Tuesday, June 14, 2011

Ichiro Without Speed

After finishing my posts on luck vs. skill, I decided to look at a couple more individual players who would have very interesting regression lines. The first one that came to mind was Ichiro. He came to MLB from Japan in 2001, and since then he has had 10 straight 200 hit seasons and never hit lower than .303. However, this year he is hitting .256, and only on pace for about 177 hits. There has been a lot of talk about what is wrong with him, including this article on Fangraphs which shows his BABIP on different types of hits.
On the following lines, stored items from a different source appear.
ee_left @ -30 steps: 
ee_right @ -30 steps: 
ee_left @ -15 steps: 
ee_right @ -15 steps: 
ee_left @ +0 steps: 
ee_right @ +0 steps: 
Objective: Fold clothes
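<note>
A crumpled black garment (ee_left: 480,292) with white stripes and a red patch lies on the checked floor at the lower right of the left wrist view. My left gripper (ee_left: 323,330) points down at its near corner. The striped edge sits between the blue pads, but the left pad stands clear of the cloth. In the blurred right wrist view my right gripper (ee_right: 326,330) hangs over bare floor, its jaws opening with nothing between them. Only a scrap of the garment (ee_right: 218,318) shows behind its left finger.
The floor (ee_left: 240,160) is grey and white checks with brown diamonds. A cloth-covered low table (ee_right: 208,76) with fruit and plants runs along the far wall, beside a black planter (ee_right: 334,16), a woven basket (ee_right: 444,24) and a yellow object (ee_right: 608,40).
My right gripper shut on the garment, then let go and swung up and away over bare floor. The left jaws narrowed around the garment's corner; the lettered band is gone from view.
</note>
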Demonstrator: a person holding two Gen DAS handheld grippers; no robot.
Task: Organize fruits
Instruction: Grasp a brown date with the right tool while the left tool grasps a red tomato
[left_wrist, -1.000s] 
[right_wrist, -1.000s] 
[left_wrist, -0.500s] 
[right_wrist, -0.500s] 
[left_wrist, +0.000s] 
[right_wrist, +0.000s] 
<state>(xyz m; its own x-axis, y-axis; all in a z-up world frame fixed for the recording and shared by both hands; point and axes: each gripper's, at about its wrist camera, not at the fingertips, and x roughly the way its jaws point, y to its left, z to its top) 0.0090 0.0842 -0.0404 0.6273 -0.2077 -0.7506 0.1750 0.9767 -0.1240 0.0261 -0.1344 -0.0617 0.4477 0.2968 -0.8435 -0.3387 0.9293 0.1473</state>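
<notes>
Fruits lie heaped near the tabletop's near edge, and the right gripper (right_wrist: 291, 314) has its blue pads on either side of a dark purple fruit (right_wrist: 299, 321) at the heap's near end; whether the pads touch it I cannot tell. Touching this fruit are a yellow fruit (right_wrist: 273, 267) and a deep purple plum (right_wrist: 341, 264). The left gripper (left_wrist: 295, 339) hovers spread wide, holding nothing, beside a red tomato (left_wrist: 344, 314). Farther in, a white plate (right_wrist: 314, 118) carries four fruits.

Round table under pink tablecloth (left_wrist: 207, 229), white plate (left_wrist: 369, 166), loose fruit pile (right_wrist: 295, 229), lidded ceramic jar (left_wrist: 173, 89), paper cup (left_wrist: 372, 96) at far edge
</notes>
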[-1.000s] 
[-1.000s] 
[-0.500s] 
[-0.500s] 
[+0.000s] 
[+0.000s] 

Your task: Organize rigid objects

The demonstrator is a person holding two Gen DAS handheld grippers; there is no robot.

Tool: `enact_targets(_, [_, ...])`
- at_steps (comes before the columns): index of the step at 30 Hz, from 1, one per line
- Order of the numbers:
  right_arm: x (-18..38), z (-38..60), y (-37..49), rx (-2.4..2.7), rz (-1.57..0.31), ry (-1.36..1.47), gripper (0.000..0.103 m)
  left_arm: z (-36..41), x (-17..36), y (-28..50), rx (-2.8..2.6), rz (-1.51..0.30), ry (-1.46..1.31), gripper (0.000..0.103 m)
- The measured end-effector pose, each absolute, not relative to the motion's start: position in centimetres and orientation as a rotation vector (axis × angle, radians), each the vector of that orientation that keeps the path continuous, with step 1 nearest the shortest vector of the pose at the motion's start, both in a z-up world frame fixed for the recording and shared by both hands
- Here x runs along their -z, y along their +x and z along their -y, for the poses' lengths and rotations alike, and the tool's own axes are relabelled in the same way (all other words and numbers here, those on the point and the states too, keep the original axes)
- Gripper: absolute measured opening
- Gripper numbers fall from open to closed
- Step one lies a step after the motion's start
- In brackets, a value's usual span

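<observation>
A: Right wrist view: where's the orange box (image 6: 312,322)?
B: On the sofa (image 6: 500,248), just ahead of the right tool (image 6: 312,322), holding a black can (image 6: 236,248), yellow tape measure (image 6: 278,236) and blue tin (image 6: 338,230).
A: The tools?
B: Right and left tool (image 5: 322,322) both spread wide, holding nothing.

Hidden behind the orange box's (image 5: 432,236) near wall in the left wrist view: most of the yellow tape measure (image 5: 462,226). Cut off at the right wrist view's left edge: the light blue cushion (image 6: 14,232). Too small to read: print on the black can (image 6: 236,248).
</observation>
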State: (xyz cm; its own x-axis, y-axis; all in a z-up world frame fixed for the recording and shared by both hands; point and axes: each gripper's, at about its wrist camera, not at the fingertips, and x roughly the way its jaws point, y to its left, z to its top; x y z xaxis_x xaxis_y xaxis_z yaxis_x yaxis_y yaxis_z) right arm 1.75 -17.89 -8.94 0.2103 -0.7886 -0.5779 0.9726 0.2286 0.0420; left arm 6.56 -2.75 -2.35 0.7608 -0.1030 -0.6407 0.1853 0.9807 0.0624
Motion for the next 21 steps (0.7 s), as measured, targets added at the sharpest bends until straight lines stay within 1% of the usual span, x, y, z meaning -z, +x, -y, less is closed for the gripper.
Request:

Clearly Ichiro is an outlier in the regression model. We know that even before looking at his luck and skill, because his unique hitting approach allows him to get hits on balls that almost every other major leaguer would be out on. Since 2002 (the first year advanced batted ball data was available, unfortunately we cannot capture his rookie season), Ichiro has 407 infield hits, by far the most in MLB, and has the highest infield hit % (IFH/GB) in baseball. As such, although his batted ball data may not look all that impressive, he still manages to get a ton of hits.

However, although we expect him to be an outlier, his batting average graph is still very surprising.

Ichiro AVG, 2002-2011
Ichiro's career .328 batting average is much higher than any of his predicted averages, and until this year his actual averages were also always quite higher. The most incredible season, 2004, he had a predicted batting average of .263, which would mean his "skill" cost him 65 points relative to his career average, yet his luck accounted for 109 points, leaving him with an incredible batting average of .372. It's impossible for a hitter to hit .370 over an entire season by just getting lucky, yet that's exactly what this graph is showing. So obviously there is something going on.

The difficulty in predicted Ichiro's average relative to league average is easy to pinpoint. His speed gets him hits, and until this year that speed made up for any sort of batted ball statistics that he had in any year. An interesting way to look at it is that if Ichiro had league-average speed, his batted ball statistics show him to be about a career .260-.270 hitter. In actuality he is a .328 career hitter, so that speed has increased his batting average by about 60 points. So what is happening this year? Has he lost a step, or maybe just gotten slightly unlucky?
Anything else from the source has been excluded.